Seafood risotto in The Silver Spoon
That’s a great description. But my last attempt at risotto certainly wasn’t anything like oozing Vesuvius. Admittedly, I made this seafood risotto from The Silver Spoon before I saw Jamie’s helpful tips. It’s a Saturday at home, looking at what to make for a night in. I suggest risotto. The Emperor likes risotto, but gets bored of my favourites, porcini mushroom or leek and asparagus. Flicking through The Silver Spoon I come across seafood risotto – looks simple enough. Having done our food shop already at our regular supermarket, we decided to visit the Woolworth’s in the city, where we have to go anyway to pick up a new Apple Mac Mini. Our old one was electrocuted.

My friends know my opinion of my local Woolworths – it’s akin to a Communist Soviet-era supermarket, with a small variety of products and an even smaller variety of brands for each product from which to choose. Woolworths’ own Select brand I refuse to buy – they’re like the State-sanctioned products you imagine Soviets or people in East Berlin having to buy. So I was therefore not very surprised to find that the only seafood in the city Woolworths available to use in my seafood risotto was prawns. 

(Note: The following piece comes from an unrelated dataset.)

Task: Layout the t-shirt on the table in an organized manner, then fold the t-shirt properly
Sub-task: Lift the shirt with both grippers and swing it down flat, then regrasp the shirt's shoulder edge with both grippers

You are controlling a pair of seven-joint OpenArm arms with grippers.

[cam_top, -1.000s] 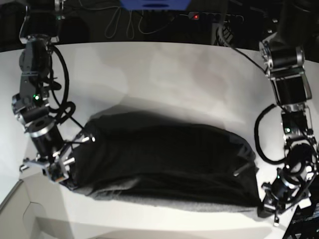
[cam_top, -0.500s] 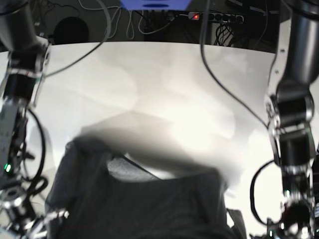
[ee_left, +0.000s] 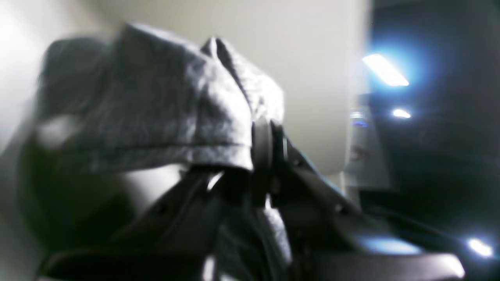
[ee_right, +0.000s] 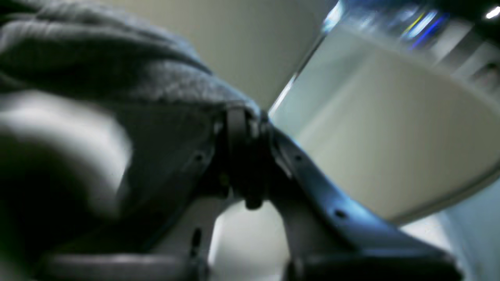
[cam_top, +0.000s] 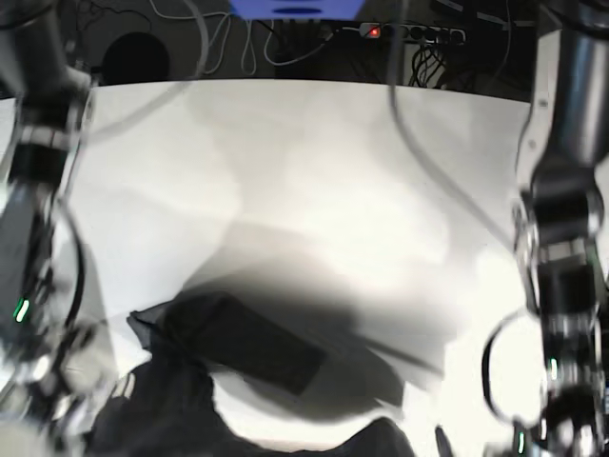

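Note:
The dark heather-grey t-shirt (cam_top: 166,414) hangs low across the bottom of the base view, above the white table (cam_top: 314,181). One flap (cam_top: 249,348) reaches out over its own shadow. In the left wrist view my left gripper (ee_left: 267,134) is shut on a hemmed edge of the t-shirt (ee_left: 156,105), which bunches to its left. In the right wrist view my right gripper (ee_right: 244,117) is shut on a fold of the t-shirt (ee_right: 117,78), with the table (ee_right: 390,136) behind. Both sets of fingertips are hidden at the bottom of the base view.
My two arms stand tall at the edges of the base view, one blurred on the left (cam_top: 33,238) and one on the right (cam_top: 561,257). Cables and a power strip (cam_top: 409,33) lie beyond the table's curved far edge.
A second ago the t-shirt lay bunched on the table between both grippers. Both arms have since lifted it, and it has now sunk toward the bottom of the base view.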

Seafood risotto sans the seafood
I bought them, only to find when I got home that prawns are about the only seafood not in The Silver Spoon’s recipe. So it now became prawn risotto. But while it tasted pretty nice, this risotto was a tragedy. Not only was there no seafood to speak of, I followed the recipe and put the prawns – or ‘seafood’ – in at the beginning of the cooking process. So you can imagine how rubbery and tough the prawns were at the end. And of course, Clag glue springs to mind when I think of consistency. But that’s why I have Jamie to learn from. The Emperor is keen for me to make this again, so watch this space.

1 comment:

  1. I always judge a supermarket on whether it stocks the packets of Strawberry Freddo Frogs, so it made me giggle about your comparison of Woolies to Soviet supermarkets. I shall borrow that from now on, although my criteria for proclaiming a supermarket 'Soviet' is rather thinner than yours.